- **WHAT THE TASK REQUIRES**
Write out each line of the material below once more, exactly as it appears.

- **INFORMATION SHOWN**
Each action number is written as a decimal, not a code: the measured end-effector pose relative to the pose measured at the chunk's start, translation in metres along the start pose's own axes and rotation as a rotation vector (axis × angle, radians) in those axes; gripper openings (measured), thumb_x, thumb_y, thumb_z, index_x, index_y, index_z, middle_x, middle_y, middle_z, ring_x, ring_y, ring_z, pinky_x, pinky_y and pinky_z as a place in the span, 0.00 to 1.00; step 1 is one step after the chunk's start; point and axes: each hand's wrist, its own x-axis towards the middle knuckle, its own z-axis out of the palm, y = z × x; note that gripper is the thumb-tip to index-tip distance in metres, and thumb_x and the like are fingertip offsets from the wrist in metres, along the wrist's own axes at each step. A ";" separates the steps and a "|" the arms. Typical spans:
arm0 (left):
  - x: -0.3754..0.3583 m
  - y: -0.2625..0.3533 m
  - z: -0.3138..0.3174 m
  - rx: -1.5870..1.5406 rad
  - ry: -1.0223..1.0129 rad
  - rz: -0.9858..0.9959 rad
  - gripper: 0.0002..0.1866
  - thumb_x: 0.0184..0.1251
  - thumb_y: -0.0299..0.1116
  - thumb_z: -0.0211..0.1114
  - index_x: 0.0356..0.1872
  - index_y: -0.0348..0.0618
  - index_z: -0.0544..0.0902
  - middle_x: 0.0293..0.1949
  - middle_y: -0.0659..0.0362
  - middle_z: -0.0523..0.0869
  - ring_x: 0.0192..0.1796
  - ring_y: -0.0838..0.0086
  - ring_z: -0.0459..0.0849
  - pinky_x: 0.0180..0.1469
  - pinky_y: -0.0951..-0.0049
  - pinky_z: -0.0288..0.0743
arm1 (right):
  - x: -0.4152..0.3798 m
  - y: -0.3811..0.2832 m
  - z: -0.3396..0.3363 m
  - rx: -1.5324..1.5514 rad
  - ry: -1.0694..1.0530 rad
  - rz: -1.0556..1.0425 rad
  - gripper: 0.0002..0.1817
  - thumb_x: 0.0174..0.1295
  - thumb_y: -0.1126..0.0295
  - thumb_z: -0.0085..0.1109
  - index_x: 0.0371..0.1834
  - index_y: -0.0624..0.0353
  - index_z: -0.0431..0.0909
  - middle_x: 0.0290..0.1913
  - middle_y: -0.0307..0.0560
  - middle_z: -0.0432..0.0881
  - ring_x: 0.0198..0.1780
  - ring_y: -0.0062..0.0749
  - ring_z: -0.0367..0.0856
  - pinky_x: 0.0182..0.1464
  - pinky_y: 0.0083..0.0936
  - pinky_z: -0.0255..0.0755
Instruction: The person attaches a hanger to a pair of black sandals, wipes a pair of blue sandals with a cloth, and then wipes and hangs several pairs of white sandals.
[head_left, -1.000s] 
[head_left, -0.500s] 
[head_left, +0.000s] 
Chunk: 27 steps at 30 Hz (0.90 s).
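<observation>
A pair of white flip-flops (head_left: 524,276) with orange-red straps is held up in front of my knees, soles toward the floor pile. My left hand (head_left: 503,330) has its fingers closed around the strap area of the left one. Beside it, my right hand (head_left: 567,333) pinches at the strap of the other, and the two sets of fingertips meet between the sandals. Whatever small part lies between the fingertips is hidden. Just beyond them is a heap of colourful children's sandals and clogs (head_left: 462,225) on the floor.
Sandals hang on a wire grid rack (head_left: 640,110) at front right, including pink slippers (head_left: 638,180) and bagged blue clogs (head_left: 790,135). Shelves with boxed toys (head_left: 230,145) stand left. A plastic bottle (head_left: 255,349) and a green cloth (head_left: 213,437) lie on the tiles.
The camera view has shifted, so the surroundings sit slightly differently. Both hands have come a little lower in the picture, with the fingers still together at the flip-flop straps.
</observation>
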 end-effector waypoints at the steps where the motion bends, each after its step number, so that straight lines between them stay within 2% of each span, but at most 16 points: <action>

- **EXERCISE SOLUTION**
Each action number is written as a decimal, not a code: the measured end-effector pose relative to the pose measured at the chunk's start, translation in metres along the start pose's own axes and rotation as a rotation vector (axis × angle, radians) in those axes; gripper openings (measured), thumb_x, thumb_y, thumb_z, index_x, index_y, index_z, middle_x, middle_y, middle_z, ring_x, ring_y, ring_z, pinky_x, pinky_y and pinky_z as a place in the span, 0.00 to 1.00; step 1 is one step after the chunk's start; point and axes: each hand's wrist, its own x-axis towards the middle knuckle, its own z-axis out of the palm, y = z × x; note that gripper is the thumb-tip to index-tip distance in metres, and thumb_x and the like are fingertip offsets from the wrist in metres, along the wrist's own axes at each step. A ";" separates the steps and a "|" the arms. Typical spans:
arm0 (left):
  - x: -0.3754..0.3583 m
  - y: -0.2625..0.3533 m
  - z: -0.3138..0.3174 m
  - rx: -1.5870..1.5406 rad
  - ry: -1.0223..1.0129 rad
  - rz: -0.9858..0.9959 rad
  - gripper: 0.0002..0.1866
  - thumb_x: 0.0184..0.1251
  - thumb_y: -0.0299..0.1116
  - thumb_z: -0.0211..0.1114
  - index_x: 0.0356..0.1872
  - index_y: -0.0348..0.0618
  - index_z: -0.0544..0.0902
  - middle_x: 0.0293..0.1949
  - middle_y: -0.0659..0.0362
  - middle_z: -0.0523..0.0869
  - ring_x: 0.0192..0.1796
  - ring_y: -0.0838..0.0086
  - ring_z: -0.0459..0.0849
  - pinky_x: 0.0180..0.1469
  - pinky_y: -0.0951..-0.0049
  - pinky_z: -0.0288..0.0743
arm1 (right):
  - x: -0.4152..0.3798 m
  - y: -0.3811..0.2832 m
  - z: -0.3396..0.3363 m
  - rx: -1.5324..1.5514 rad
  - ry: -1.0694..1.0530 rad
  - rz: -1.0556..1.0425 rad
  - gripper: 0.0002..0.1817
  - thumb_x: 0.0174..0.1295
  - thumb_y: -0.1126..0.0295
  - thumb_z: -0.0085..0.1109
  - index_x: 0.0371..0.1834
  - index_y: -0.0624..0.0353
  - index_z: -0.0431..0.0909
  - middle_x: 0.0290..0.1913
  - middle_y: -0.0307..0.0560
  - middle_z: -0.0432..0.0881
  - ring_x: 0.0198..0.1780
  - ring_y: -0.0062..0.0749
  - ring_z: -0.0367..0.0856
  - pinky_x: 0.0182..0.1464
  - pinky_y: 0.0083..0.0936
  - pinky_z: -0.0255..0.0755
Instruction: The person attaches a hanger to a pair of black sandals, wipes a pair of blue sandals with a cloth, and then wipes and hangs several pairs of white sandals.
[head_left, -1.000s] 
[head_left, -0.500s] 
[head_left, +0.000s] 
Chunk: 27 steps at 30 Hz (0.90 s).
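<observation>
A pair of white flip-flops (head_left: 524,276) with orange-red straps is held up in front of my knees, soles toward the floor pile. My left hand (head_left: 503,330) has its fingers closed around the strap area of the left one. Beside it, my right hand (head_left: 567,333) pinches at the strap of the other, and the two sets of fingertips meet between the sandals. Whatever small part lies between the fingertips is hidden. Just beyond them is a heap of colourful children's sandals and clogs (head_left: 462,225) on the floor.
Sandals hang on a wire grid rack (head_left: 640,110) at front right, including pink slippers (head_left: 638,180) and bagged blue clogs (head_left: 790,135). Shelves with boxed toys (head_left: 230,145) stand left. A plastic bottle (head_left: 255,349) and a green cloth (head_left: 213,437) lie on the tiles.
The camera view has shifted, so the surroundings sit slightly differently. Both hands have come a little lower in the picture, with the fingers still together at the flip-flop straps.
</observation>
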 end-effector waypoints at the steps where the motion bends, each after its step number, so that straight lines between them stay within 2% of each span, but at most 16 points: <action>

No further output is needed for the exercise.